Hi! I did basically the same but tried to use rule engine just to make it easier to understand which row was representing a churn or not.
Also added the “Model Writer” node to make it easier for deployment.
This is my submission for the Churn prediction challenge.
I added an ROC curve, as done by @MarioNasser before. I wrote my cross validated model to a file and used it on the test data to compare the non cross validated ROC vs the cross validated one. I got a marginally better result.
Notes:
The simple Regression Tree did not work and I don’t understand why.
I would have liked to see the scorer results from multiple scorers together but I don’t know how.
here’s my solution.
I did two versions of the challenge, 1) simple prediction model according to the challenge and 2) an advanced using AutoML-node to benchmark several models and choosing the one with highest accuracy. VERY COOL.
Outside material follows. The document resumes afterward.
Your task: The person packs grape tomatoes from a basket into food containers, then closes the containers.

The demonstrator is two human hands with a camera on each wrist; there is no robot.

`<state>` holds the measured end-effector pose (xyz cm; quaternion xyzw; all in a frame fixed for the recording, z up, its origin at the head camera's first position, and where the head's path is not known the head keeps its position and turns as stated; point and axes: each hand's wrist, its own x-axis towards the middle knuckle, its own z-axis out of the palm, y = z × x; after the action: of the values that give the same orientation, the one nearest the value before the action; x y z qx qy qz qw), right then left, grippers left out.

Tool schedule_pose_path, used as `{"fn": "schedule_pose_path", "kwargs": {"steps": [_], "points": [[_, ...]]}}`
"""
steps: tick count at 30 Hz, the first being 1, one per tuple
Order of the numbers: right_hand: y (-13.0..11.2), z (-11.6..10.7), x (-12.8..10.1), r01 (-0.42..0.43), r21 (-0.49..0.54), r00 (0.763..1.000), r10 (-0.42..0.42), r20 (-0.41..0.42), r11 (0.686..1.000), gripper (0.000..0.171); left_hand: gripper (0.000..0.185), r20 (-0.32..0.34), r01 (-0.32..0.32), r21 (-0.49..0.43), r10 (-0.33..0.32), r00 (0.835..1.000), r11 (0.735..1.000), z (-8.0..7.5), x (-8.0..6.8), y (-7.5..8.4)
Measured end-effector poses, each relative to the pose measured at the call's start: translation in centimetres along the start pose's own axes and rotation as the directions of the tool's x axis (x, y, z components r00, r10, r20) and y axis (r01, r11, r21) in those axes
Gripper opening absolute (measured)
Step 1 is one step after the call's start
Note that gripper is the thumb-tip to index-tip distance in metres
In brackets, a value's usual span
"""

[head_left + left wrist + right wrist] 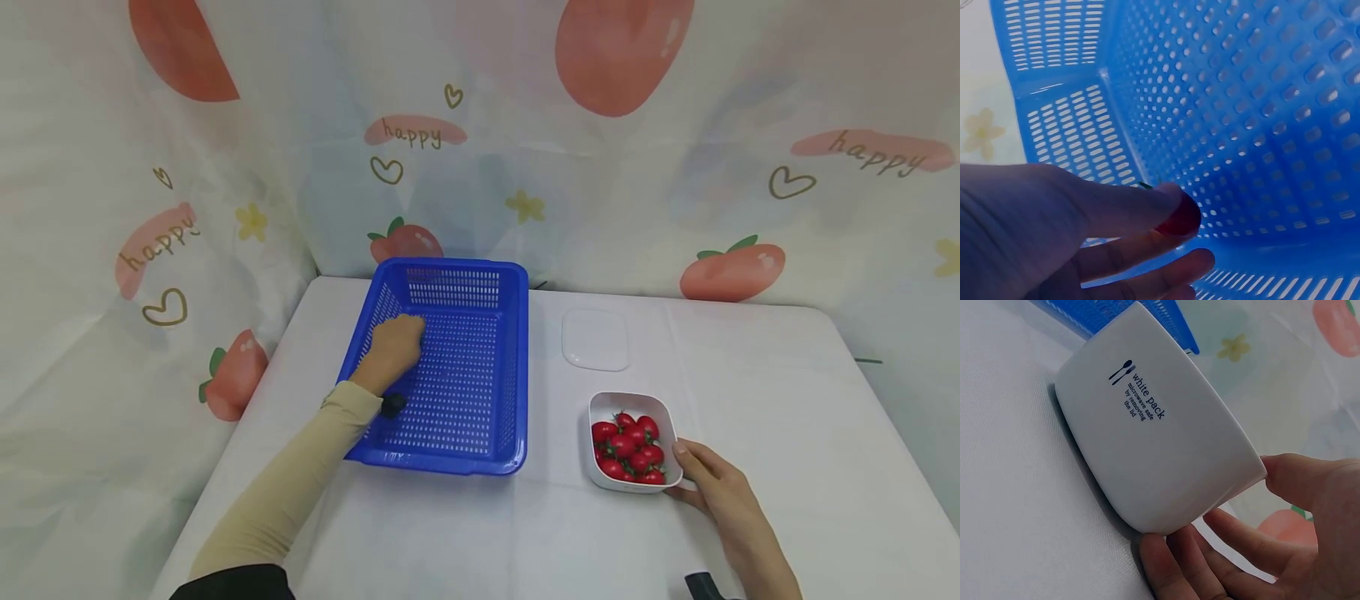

Since this topic is about classification with a strong hint about the use of tree methods, I decided to compare three tree-based approaches (I didn’t use XGBoost since some users already tested it):
Decision Tree,
Gradient Boosted Tree
Random Forest .
I tried to put the emphasis on model understanding/explainability, that’s why I added a decision tree view for the Decision Tree and the component “Global Feature Importance” for the Random Forest. I haven’t seen any view for Gradient Boosted Tree, so I’m open for any suggestions
The goal for the team might be to have good churn prediction performance, but also an understanding or insights about the model. For example in the random forest, “State” is the first important feature. That may lead the team to better know their customers and learn how to adapt their strategy in different states…